* **WHAT TO DO**
Your answer must be a word-for-word copy of the listing below, minus its pictures.

Segment Open

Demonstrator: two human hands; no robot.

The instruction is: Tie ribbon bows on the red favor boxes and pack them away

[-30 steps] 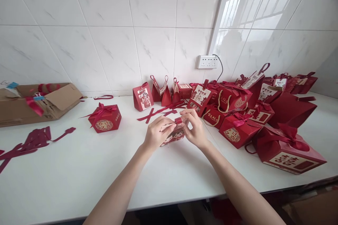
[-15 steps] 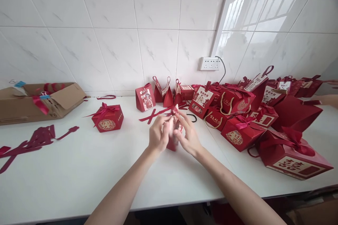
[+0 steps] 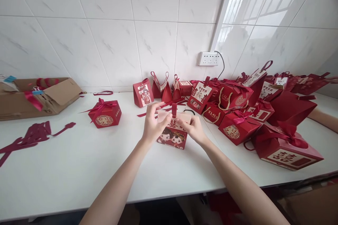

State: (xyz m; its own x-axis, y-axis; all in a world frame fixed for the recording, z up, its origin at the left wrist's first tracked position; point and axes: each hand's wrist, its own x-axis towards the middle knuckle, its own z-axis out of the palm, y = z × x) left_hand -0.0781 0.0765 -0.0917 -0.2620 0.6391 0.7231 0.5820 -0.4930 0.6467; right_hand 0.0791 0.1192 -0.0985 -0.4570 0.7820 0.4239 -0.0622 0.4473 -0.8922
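Note:
A small red gift box (image 3: 173, 140) with two cartoon faces on its front stands on the white table before me. A dark red ribbon loop (image 3: 174, 109) sticks up from the middle of its top. My left hand (image 3: 155, 123) grips the box's upper left side, thumb on the front near the ribbon. On the upper right, my right hand (image 3: 194, 129) holds it the same way, its thumb also near the ribbon. The fingertips behind the box are partly hidden. Just behind lie loose red ribbon strips (image 3: 142, 114).
To the left are a red box with a bow (image 3: 105, 113), a pile of ribbons (image 3: 37, 134) and an open cardboard box (image 3: 56, 96). Many red gift boxes (image 3: 233, 126) crowd the right side. Another person's arm (image 3: 324, 120) reaches in at the far right.
The gift box has turned so its cartoon front now faces me. My hands have moved apart to its two upper sides. The view has tilted slightly down.

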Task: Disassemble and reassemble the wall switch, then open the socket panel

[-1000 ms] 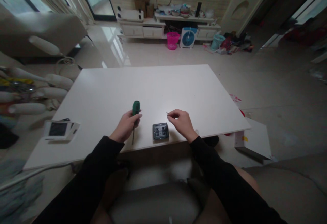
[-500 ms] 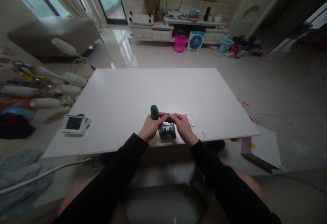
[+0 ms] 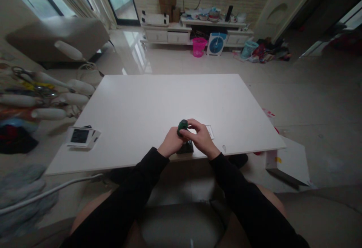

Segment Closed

* **EXERCISE RESULT**
Demonstrator: two human hands; no robot.

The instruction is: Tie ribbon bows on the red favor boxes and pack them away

[-30 steps] 
[-15 steps] 
[+0 steps] 

State: (xyz m; its own x-axis, y-axis; all in a world frame fixed for the recording, z up, its origin at the left wrist's first tracked position; point and axes: each hand's wrist, its own x-axis towards the middle knuckle, its own z-axis out of the palm, y = z × x) left_hand -0.0781 0.0765 -0.0917 -0.2620 0.6391 0.7231 0.5820 -0.4930 0.6467; right_hand 0.0791 0.1192 -0.0985 -0.4570 0.7820 0.4239 -0.0622 0.4473 -0.8922
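Note:
A small red gift box (image 3: 173, 140) with two cartoon faces on its front stands on the white table before me. A dark red ribbon loop (image 3: 174, 109) sticks up from the middle of its top. My left hand (image 3: 155, 123) grips the box's upper left side, thumb on the front near the ribbon. On the upper right, my right hand (image 3: 194, 129) holds it the same way, its thumb also near the ribbon. The fingertips behind the box are partly hidden. Just behind lie loose red ribbon strips (image 3: 142, 114).
To the left are a red box with a bow (image 3: 105, 113), a pile of ribbons (image 3: 37, 134) and an open cardboard box (image 3: 56, 96). Many red gift boxes (image 3: 233, 126) crowd the right side. Another person's arm (image 3: 324, 120) reaches in at the far right.
The gift box has turned so its cartoon front now faces me. My hands have moved apart to its two upper sides. The view has tilted slightly down.
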
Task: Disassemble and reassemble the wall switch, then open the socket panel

[-1000 ms] 
[-500 ms] 
[+0 ms] 

The exercise is fully answered.